A. Problems With Conditioning
p-values condition on what is unknown (the assertion of interest; [null hypothesis]) and do not condition on what is known (the data).
This conditioning does not respect the flow of time and information; p-values are backward probabilities.
I cut Harrell off at the p. He has many, many, many objections.
John P. A. Ioannidi, Physician, Stanford, The Proposal to Lower P Value Thresholds to .005:
P values and accompanying methods of statistical significance testing are creating challenges in biomedical science and other disciplines. The vast majority (96%) of articles that report P values in the abstract, full text, or both include some values of .05 or less. However, many of the claims that these reports highlight are likely false…

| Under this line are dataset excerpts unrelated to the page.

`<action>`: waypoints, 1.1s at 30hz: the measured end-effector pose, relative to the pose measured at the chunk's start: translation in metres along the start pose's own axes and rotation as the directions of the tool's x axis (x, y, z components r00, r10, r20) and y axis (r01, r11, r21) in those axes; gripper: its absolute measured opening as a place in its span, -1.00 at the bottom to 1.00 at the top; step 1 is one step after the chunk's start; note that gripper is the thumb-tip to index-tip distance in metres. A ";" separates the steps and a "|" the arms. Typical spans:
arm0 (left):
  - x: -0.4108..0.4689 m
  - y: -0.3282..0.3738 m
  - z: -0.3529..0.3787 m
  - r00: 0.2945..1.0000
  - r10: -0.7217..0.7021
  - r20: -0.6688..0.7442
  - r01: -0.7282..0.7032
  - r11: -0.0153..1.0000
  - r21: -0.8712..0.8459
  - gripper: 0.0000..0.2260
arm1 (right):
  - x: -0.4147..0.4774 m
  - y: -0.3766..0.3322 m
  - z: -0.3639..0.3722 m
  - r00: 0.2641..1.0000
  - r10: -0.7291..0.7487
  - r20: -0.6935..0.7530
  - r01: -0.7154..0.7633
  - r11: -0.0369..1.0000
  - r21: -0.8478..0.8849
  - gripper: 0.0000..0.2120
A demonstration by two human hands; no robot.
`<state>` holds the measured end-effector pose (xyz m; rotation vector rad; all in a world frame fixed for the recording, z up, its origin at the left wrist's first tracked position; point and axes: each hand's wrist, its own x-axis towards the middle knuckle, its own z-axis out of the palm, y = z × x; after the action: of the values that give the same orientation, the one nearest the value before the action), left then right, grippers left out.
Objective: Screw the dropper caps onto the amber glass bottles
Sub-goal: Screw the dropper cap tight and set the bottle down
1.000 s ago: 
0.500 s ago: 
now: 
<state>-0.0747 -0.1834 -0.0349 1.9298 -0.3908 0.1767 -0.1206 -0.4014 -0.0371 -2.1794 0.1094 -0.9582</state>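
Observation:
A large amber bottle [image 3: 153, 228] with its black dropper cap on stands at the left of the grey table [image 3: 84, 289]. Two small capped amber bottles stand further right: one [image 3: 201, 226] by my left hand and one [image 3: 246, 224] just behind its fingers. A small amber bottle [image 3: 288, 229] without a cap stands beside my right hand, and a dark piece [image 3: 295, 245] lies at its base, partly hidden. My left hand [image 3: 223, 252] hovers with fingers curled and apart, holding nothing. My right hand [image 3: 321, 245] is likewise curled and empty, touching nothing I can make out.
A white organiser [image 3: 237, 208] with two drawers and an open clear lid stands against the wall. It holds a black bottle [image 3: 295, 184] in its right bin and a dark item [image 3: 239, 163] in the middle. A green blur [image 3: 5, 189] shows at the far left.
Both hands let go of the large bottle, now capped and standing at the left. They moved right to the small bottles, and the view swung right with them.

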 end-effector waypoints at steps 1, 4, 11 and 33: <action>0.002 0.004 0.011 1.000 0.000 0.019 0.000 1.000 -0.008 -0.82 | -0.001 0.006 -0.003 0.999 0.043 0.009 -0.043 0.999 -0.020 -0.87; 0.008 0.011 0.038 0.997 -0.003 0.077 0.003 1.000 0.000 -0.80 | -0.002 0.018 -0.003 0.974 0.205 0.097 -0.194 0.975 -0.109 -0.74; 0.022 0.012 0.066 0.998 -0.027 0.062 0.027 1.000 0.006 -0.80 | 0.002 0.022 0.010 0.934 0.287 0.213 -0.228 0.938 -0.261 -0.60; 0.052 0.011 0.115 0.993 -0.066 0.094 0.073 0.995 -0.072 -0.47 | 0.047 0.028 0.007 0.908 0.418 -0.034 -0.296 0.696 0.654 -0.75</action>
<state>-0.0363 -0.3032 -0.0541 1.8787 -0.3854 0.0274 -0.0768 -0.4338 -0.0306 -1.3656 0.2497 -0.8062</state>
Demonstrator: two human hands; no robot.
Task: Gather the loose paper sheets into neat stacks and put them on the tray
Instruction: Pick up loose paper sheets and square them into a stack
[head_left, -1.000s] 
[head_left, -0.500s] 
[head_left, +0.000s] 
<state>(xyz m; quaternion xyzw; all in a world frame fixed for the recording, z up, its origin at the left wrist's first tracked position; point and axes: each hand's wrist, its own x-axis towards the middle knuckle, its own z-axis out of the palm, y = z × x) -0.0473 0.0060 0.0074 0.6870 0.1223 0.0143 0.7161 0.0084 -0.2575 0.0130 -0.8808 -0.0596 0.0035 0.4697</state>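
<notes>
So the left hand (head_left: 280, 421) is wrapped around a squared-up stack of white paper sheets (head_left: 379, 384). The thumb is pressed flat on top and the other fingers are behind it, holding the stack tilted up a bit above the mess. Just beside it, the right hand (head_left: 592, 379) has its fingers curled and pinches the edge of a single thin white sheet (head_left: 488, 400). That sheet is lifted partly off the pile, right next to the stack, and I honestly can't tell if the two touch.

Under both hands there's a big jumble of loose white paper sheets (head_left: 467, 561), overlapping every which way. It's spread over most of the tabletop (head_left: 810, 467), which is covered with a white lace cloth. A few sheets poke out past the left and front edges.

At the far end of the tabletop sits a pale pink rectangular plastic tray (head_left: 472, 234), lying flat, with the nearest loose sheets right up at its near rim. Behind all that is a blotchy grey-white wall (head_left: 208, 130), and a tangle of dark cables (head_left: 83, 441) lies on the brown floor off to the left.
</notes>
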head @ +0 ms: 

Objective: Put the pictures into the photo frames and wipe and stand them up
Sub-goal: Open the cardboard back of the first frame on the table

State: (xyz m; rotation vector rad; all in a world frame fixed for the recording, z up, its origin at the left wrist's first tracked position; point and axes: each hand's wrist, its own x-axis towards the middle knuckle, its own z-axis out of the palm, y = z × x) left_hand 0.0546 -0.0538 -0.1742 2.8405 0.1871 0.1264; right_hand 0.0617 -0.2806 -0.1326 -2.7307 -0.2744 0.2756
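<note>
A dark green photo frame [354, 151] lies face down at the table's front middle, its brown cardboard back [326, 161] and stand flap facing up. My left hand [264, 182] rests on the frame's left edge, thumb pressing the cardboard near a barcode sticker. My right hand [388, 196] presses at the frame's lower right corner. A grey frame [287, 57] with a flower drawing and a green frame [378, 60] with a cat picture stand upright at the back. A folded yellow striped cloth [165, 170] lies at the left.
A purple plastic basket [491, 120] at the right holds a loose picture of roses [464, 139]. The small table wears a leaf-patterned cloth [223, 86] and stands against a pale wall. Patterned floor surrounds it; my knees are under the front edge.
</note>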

P values are misinterpreted, overtrusted, and misused. The language of the ASA statement enables the dissection of these 3 problems. Multiple misinterpretations of P values exist, but the most common one is that they represent the “probability that the studied hypothesis is true.”…Better-looking (smaller) P values alone do not guarantee full reporting and transparency. In fact, smaller P values may hint to selective reporting and nontransparency. The most common misuse of the P value is to make “scientific conclusions and business or policy decisions” based on “whether a P value passes a specific threshold” even though “a P value, or statistical significance, does not measure the size of an effect or the importance of a result,” and “by itself, a P value does not provide a good measure of evidence.”
It goes p-p-p-ing along like this for some length.
I have the solution (it’s not mine: it’s old). A glance is here in the JASA paper A Substitute for P-values, Uncertainty has all the proofs and philosophical arguments, and I’ll have more papers coming out soon with expansions and clarifications.